La société Cegelec Industrie Sud Est fait valoir en substance:
– que la demande de requalification des contrats conclus entre le 19 mai 2014 et le 2 novembre 2015 est prescrite, le point de départ de la prescription pour absence de mention obligatoire du contrat comme de motifs du recours à l’intérim étant la date de la conclusion du contrat ce qui entraîne également le rejet de la demande de rappel de salaire au titre des périodes intercalaires,
– que Monsieur [X] ne peut solliciter la requalification des contrats de mission conclus auprès de la société utilisatrice après le 2 novembre 2015 et qui ne lui ont pas été remis , l’action devant être dirigée à l’encontre de l’entreprise de travail temporaire qui n’est pas dans la cause alors qu’elle démontre que des contrats de mission ont bien été établis pour la période allant du 13/10 au 27/11/2015,
– que les contrats de mission conclus sont parfaitement licites, les motifs de recours étant mentionnés et établis par la production des justificatifs des salariés absents et des pics d’activité correspondant à un accroissement temporaire de d’activité,
– qu’il ne s’agit pas de contrats de mission successifs, Monsieur [X] n’ayant travaillé que six mois sur une période d’un an et demi et ne démontrant pas qu’il s’est tenu à la disposition de l’entreprise,
– qu’un travailleur intérimaire, n’étant pas un salarié de la société utilisatrice, la requalification des contrats de missions en contrat à durée indéterminée n’ouvre droit qu’à une indemnité de requalification mais non à la poursuite des relations contractuelles,
– que dans l’hypothèse d’un licenciement nul, la cour de cassation ne s’est pas prononcée sur le cumul de dommages-intérêts avec l’indemnité de précarité et de l’indemnité spécifique de requalification.

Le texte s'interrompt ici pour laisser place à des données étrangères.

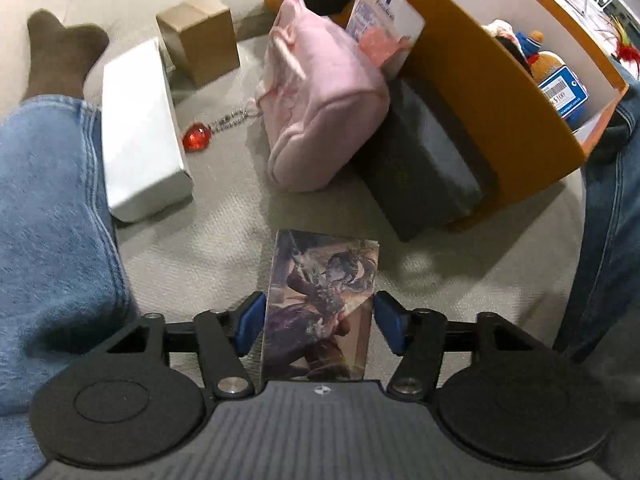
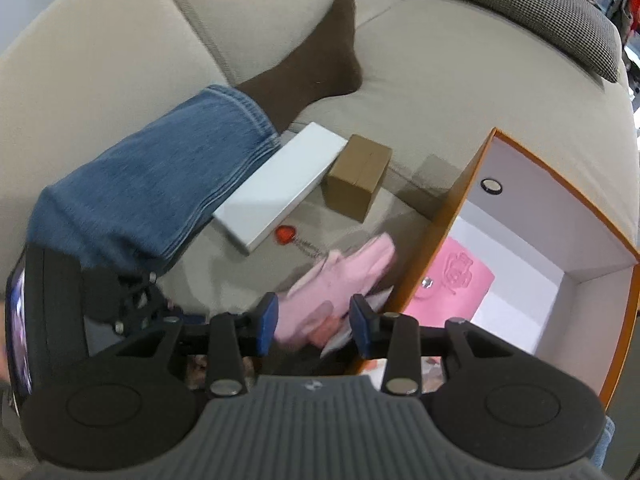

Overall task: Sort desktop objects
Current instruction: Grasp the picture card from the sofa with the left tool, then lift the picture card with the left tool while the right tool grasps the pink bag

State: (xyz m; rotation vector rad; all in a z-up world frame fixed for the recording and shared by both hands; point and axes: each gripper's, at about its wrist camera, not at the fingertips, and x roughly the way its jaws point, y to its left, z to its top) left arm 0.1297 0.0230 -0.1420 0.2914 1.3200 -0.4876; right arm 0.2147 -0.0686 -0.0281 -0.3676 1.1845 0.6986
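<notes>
Left gripper (image 1: 319, 322) has its blue pads apart, and an illustrated card (image 1: 320, 304) stands between them; the right pad sits at the card's edge, the left one just beside it, so a firm clamp can't be confirmed. Beyond the card, a pink pouch (image 1: 320, 108) leans on a dark block (image 1: 428, 160), which lies against the orange box (image 1: 480, 92). Left of the pouch: a red charm (image 1: 195, 138) on a chain, a white box (image 1: 140, 132), and a brown carton (image 1: 200, 36) farther off. Over on the right gripper (image 2: 314, 322), jaws apart, nothing between them, hovering above the pouch (image 2: 340, 280). The orange box (image 2: 452, 216) stands open to its right, with a pink sheet (image 2: 456, 280) inside. A jeans leg (image 2: 152, 184) stretches along the sofa (image 2: 460, 80) at left.
</notes>
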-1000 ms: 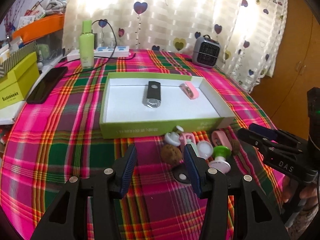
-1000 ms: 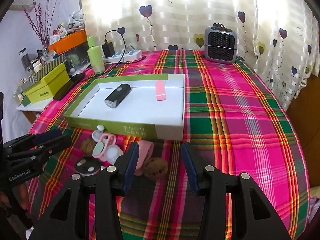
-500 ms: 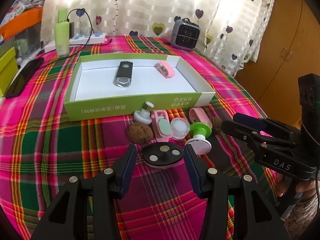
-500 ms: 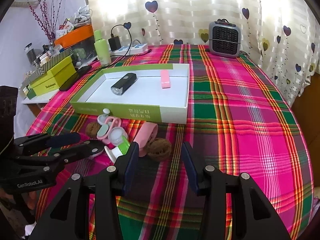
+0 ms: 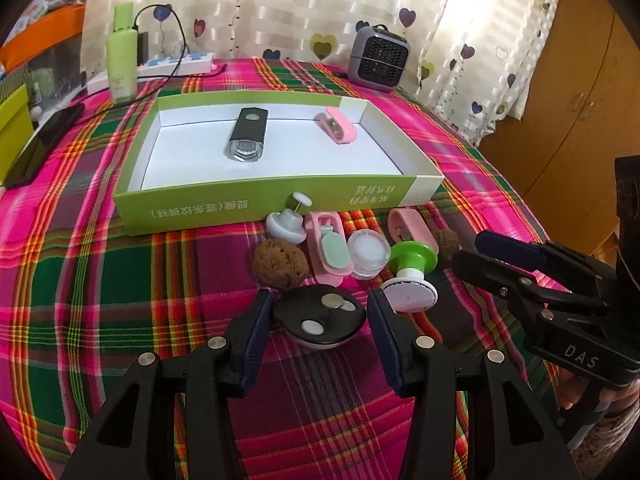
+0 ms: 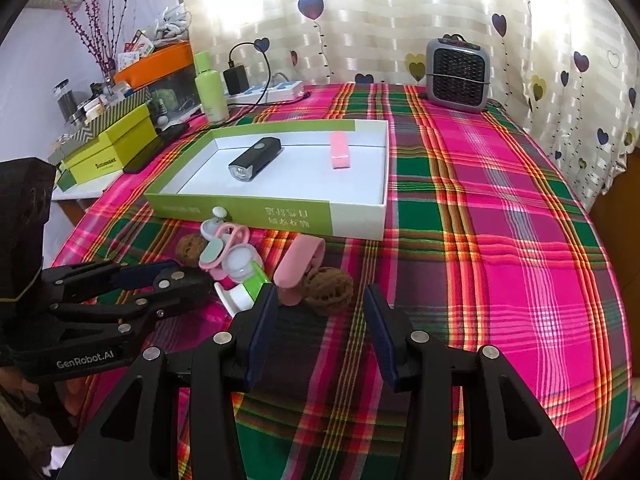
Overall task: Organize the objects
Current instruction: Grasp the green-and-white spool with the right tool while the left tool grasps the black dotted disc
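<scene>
The left tool [image 5: 320,320] hangs released with its fingers straddling the black disc [image 5: 320,322] on the counter [image 5: 120,300], apparently lined up to lift it into the green tray [image 5: 260,200], while the right tool [image 6: 320,320] waits released near a walnut [image 6: 328,284].

A: Left gripper [image 5: 320,316]?
B: Black plastic frame, dark blue ribbed pads [image 5: 256,328], round silver screws; white "GenRobot.AI" lettering on its side, seen from the right wrist.

A: Right gripper [image 6: 318,326]?
B: Same black build, blue pads, silver screws; marked "DAS" in white.
</scene>
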`<state>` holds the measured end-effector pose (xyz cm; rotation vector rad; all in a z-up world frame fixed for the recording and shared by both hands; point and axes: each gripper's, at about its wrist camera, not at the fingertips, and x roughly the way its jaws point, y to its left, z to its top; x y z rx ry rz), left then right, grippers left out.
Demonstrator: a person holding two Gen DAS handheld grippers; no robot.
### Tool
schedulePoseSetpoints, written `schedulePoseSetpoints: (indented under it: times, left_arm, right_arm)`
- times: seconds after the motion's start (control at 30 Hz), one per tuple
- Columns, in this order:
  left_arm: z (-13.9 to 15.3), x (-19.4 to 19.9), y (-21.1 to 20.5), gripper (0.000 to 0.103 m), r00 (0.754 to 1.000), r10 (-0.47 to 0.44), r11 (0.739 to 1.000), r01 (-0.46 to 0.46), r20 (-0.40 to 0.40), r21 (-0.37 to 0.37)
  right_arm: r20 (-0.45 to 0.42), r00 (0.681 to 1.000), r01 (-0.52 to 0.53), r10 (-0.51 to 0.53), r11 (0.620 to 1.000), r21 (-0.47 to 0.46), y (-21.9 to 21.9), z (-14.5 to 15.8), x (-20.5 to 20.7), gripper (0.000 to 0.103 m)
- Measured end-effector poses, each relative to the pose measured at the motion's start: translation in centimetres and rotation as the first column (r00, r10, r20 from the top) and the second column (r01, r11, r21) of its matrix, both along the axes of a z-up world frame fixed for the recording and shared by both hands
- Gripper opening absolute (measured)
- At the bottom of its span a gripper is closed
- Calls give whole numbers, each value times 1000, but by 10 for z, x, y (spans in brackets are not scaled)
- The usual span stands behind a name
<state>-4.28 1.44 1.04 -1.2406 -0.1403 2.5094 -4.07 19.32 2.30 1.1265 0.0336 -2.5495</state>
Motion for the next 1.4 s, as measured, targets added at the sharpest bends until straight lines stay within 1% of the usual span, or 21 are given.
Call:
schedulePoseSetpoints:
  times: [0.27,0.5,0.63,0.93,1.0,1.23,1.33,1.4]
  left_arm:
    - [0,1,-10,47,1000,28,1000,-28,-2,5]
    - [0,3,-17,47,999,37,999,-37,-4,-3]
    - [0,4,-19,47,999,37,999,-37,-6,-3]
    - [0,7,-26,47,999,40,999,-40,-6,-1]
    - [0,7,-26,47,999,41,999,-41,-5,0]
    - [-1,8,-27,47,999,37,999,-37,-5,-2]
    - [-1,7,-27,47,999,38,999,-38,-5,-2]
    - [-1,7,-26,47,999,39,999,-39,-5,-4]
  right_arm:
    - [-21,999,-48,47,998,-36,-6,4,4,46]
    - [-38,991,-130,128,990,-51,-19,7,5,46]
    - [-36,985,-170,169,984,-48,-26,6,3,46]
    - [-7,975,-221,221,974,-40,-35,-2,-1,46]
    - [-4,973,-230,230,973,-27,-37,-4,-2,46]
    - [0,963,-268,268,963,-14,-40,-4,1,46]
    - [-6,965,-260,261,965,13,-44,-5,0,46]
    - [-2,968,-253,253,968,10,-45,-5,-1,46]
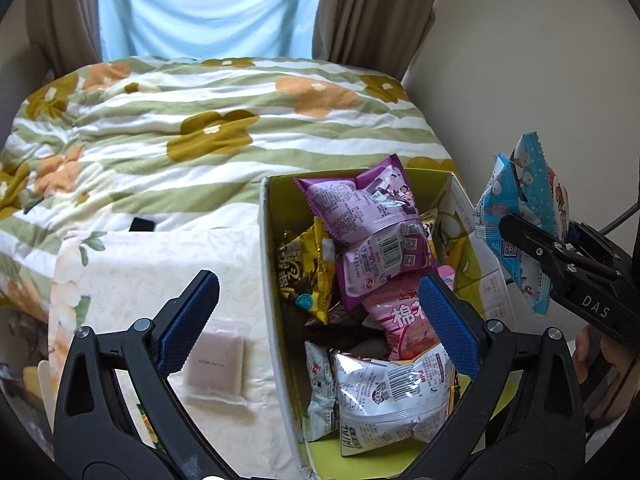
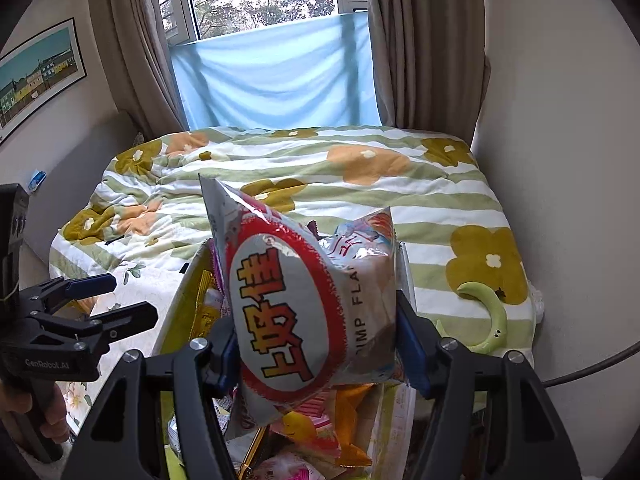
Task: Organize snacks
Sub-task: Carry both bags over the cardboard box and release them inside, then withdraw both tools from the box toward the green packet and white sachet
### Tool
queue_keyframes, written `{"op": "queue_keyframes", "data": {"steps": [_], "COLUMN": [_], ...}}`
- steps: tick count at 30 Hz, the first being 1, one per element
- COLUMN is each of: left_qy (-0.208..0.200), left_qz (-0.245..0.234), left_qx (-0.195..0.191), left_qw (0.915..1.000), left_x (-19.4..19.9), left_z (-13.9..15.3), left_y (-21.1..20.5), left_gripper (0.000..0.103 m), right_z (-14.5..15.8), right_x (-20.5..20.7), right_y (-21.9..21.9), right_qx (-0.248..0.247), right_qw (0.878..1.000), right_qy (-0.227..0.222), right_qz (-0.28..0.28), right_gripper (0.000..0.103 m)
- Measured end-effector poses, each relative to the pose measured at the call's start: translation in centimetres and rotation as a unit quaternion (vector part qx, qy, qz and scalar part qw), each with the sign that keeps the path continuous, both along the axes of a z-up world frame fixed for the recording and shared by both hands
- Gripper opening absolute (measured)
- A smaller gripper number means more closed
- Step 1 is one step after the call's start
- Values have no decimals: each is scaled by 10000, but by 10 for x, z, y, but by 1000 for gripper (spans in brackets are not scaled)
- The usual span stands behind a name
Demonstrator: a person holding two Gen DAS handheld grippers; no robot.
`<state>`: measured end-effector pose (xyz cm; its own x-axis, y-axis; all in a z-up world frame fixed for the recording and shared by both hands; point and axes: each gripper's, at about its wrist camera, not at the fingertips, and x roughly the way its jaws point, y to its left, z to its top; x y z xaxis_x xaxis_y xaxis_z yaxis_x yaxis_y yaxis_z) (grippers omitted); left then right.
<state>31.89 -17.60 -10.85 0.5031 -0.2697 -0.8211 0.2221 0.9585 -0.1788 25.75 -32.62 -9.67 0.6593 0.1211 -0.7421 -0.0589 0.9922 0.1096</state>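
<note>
1. the left gripper (image 1: 320, 312) hangs over the near part of the open cardboard box with a yellow-green inside (image 1: 267, 240), its black arms and blue ribbed pads spread wide with nothing between them.
2. the left pad sits over the pale floral cloth (image 1: 160, 264) left of the box; the right pad sits over the box's contents.
3. inside the box lie many snack packets: a purple crinkled foil packet (image 1: 372, 232) at the far end, a yellow and brown packet (image 1: 304, 272) against the left wall, a pink packet with white characters (image 1: 400, 316) in the middle, and a silver-white packet with a barcode (image 1: 392, 396) nearest.
4. the right gripper (image 2: 316, 344) is closed on a puffy white snack bag with a red oval and yellow characters (image 2: 288, 312), both blue pads pressing its sides.
5. seen from the left wrist, this bag shows a blue and white back and is held above the right edge of the box, clear of the packets inside.
6. the box rests on a bed covered by a green-striped quilt with ochre and orange flowers (image 1: 200, 120), which stretches to the far beige curtains (image 2: 132, 48) and a light blue cloth across the window (image 2: 276, 76).
7. a pale green curved toy (image 2: 492, 316) lies on the quilt right of the box.
8. a hand (image 2: 48, 412) grips the left tool's handle.
</note>
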Motion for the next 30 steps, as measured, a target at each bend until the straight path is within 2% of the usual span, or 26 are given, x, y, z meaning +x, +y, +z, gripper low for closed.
{"op": "queue_keyframes", "data": {"steps": [4,6,7,8,10,13,18,24,30], "left_qy": [5,23,17,6,1,55,168,-47,-196], "left_qz": [141,176,199,224,290,410,575,670,715], "left_qx": [55,90,131,181,266,265,189,171,94], "left_qw": [9999,9998,9997,9996,9992,9988,9980,9976,9972], "left_x": [-10,-16,-19,-23,-30,-38,-46,-60,-74], "left_z": [1,1,1,1,-1,-7,-13,7,25], "left_y": [12,17,19,22,28,40,56,82,130], "left_gripper": [99,99,99,99,99,99,99,99,99], "right_z": [-15,-23,-26,-28,-26,-23,-24,-4,22], "right_x": [8,11,12,11,4,-8,-18,-33,-54], "right_y": [0,-1,-1,-2,-2,-2,-2,9,40], "right_qx": [25,73,86,83,156,189,176,112,87], "right_qw": [10000,9999,9998,9997,9996,9993,9994,9988,9978], "right_qy": [80,104,95,77,-24,-222,-197,-395,-626], "right_qz": [-52,-85,-132,-193,-235,-246,-216,-252,-205], "right_gripper": [62,66,75,91,101,101,101,101,101]}}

Suivant ordonnance du 2 décembre 2022, le conseiller de la mise en état a :
– rejeté la demande de la société Cegelec Industrie Sud Est de voir constater la péremption de l’instance,
– rejeté la demande de Monsieur [X] de fixation de la date d’audience au fond,
– dit que chacune des parties supportera la charge des dépens de l’incident par elle exposés,
– rejeté la demande de Monsieur [X] de condamnation de la société Cegelec Industrice au titre de l’article 700 du code de procédure civile.
La clôture de l’instruction a été ordonnée le 06 février 2023, l’audience de plaidoiries étant fixée au 8 mars 2023.
SUR CE :
Sur l’action en requalification des contrats de mission en un contrat à durée indéterminée:
Sur la prescription :
Par application de l’article L.1471-1 § 1 du code du travail, toute action portant sur l’exécution du contrat de travail se prescrit par deux ans à compter du jour où celui qui l’exerce a connu ou aurait dû connaître les faits lui permettant d’exercer son droit.
Lorsqu’une action en requalification d’un contrat de mission est fondée sur l’absence d’une mention obligatoire le délai de prescription court à compter de la conclusion du contrat .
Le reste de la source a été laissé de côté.